In the material below, pictures must be dropped. Repeat exactly, and only, the lines from the line with "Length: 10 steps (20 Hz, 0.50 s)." to the line with "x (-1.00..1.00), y", both ends included.

--

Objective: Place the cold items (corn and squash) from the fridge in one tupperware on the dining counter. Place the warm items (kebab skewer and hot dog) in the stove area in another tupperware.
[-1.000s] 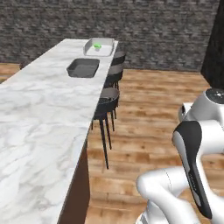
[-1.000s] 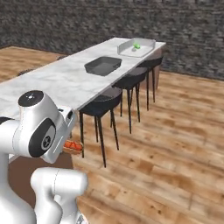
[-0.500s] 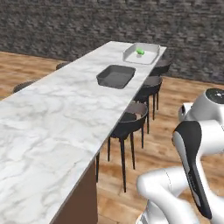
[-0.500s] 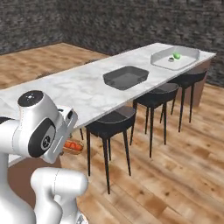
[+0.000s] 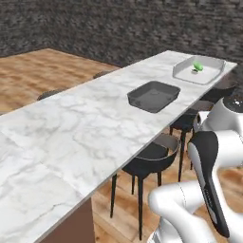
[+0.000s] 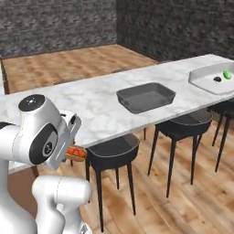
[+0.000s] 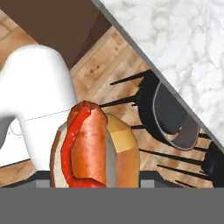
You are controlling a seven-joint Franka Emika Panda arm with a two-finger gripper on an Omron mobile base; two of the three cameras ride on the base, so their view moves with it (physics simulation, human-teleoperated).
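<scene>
The pincer (image 6: 73, 153) is clenched on the red-orange sausage in its tan bun (image 7: 89, 148) — carried low, with the dark grey rectangular tub (image 6: 145, 96) on the marbled tabletop (image 6: 98, 103) ahead — presumably for dropping it there.

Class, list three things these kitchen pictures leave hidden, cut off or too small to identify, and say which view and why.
1. Jaws: in the hand view the hot dog covers them, so the grip itself is unseen.
2. Hot dog: in the right base view only an end shows, behind the arm.
3. White tupperware: the green item and the dark speck beside it are too small to identify.
</scene>
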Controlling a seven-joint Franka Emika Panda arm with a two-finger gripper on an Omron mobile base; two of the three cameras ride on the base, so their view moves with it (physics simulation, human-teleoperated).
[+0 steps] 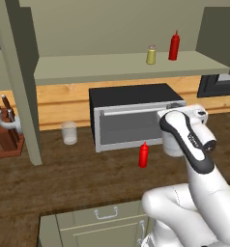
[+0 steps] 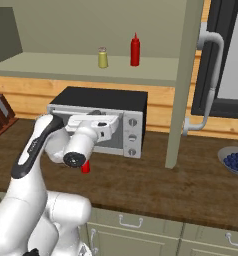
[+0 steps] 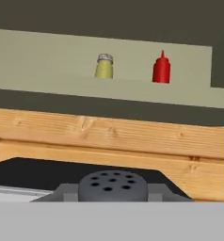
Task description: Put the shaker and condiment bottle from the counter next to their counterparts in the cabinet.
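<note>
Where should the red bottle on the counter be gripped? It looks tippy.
Likely the straight body of the red bottle, below the tapered nozzle, coming from the front: it stands upright with the microwave close behind.

White robot arm (image 1: 187, 144) with dark joints
Glossy rounded white shells, a black band along one link, a dark round cap at one joint; its hand seems boxy and white.
</note>
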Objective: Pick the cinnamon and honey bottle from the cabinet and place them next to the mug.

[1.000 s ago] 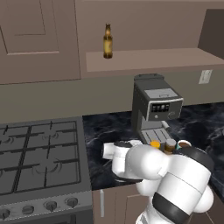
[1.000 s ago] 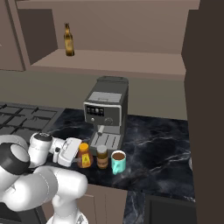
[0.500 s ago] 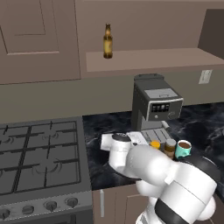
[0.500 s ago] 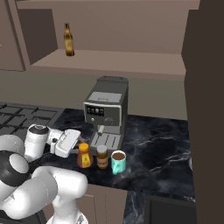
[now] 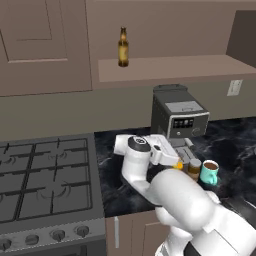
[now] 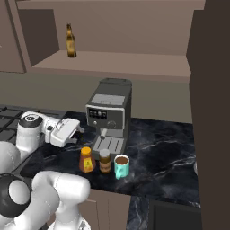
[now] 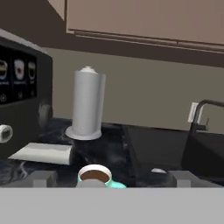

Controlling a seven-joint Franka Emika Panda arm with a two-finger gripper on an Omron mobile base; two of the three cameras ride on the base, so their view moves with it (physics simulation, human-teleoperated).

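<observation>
One honey bottle point(image 6: 86, 159), one cinnamon jar point(image 6: 105, 161) and one mug point(image 6: 121, 165) stand in a row on the tabletop, all just beyond the jaws. One coffee machine point(image 6: 109, 114) stands behind them. One dark long-necked bottle point(image 6: 70, 41) is on the shelf point(image 6: 134, 63) high above the jaws. One paper-towel roll point(image 7: 88, 103) and one tap point(image 7: 201, 114) lie ahead of the jaws, past the mug. One stove point(image 5: 42, 177) sits to the far side, with four knobs point(image 5: 57, 234) visible along its front.
</observation>
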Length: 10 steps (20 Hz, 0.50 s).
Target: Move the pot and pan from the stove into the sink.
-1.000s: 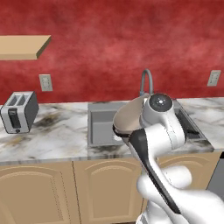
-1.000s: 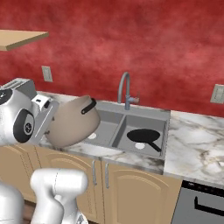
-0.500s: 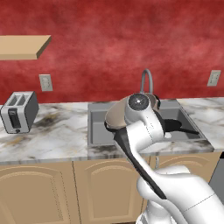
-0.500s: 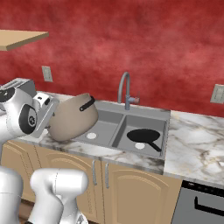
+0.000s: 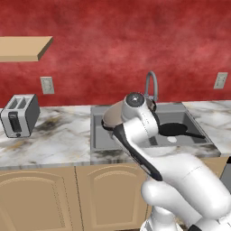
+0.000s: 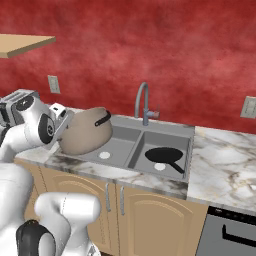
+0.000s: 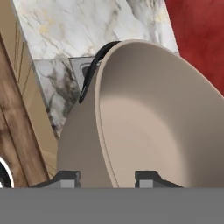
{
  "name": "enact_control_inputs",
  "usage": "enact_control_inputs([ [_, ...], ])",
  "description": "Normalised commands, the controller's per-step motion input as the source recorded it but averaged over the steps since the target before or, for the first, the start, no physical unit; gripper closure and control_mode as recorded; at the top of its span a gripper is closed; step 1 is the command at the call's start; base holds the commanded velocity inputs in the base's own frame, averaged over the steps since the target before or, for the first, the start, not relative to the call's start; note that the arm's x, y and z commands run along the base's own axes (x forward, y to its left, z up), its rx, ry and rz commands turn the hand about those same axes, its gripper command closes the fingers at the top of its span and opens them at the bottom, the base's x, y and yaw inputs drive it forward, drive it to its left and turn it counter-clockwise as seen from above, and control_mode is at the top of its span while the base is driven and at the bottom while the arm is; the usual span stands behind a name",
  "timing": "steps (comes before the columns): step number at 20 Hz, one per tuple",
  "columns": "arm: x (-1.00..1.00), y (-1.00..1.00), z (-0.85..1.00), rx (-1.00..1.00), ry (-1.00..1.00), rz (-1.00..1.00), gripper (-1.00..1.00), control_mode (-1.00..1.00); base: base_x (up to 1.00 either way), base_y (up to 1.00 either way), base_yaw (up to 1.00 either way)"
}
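Over the left basin of the sink [image 6: 116, 150], the pot [image 6: 86, 131] hangs tilted, lifted clear of the marble bench [image 6: 220, 160], with the pincer [image 7: 107, 180] pinching its rim, one tip on either side of the wall. To the right, the pan [image 6: 162, 156] already lies in the right basin, handle toward the near right. So the step in hand is the pot's delivery; next, I judge, it must be lowered into the left basin and let go. The stove is out of frame, and the arm hides most of the pot in the left base view.
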Motion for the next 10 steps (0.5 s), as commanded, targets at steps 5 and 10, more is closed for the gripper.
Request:
enact_control_inputs([
  [5,0.64,0.12,-0.15,0.09,0.01,0.0,1.0,-1.0,0.0,0.0,0.0],
  [10,0.61,0.13,-0.18,0.03,0.0,-0.01,1.0,-1.0,0.0,0.0,0.0],
])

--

▶ [Reply to the task]
Length: 10 steps (20 Hz, 0.50 s).
Target: Move the pot and pan from the stove into the sink.
-1.000s: 
-1.000s: 
-0.500s: 
-0.500s: 
+0.000s: 
+0.000s: 
+0.000s: 
{
  "name": "enact_control_inputs",
  "usage": "enact_control_inputs([ [_, ...], ])",
  "description": "Normalised commands, the controller's per-step motion input as the source recorded it but averaged over the steps since the target before or, for the first, the start, no physical unit; gripper closure and control_mode as recorded; at the top of its span a gripper is closed; step 1 is the command at the call's start; base holds the commanded velocity inputs in the base's own frame, averaged over the steps since the target before or, for the first, the start, not relative to the call's start; note that the arm's x, y and z commands run along the base's own axes (x forward, y to its left, z up), its rx, ry and rz commands turn the hand about those same axes, its gripper command closes the fingers at the top of its span and opens them at the bottom, the base's x, y and yaw inputs drive it forward, drive it to its left and turn it counter-clockwise as seen from above, and control_mode is at the top of its span while the base is driven and at the bottom while the arm is; the usual span stands behind a name",
  "timing": "steps (comes before the columns): step number at 20 Hz, one per tuple",
  "columns": "arm: x (-1.00..1.00), y (-1.00..1.00), z (-0.85..1.00), rx (-1.00..1.00), ry (-1.00..1.00), rz (-1.00..1.00), gripper (-1.00..1.00), control_mode (-1.00..1.00); base: base_x (up to 1.00 either way), base_y (up to 1.00 either way), base_yaw (up to 1.00 either way)"

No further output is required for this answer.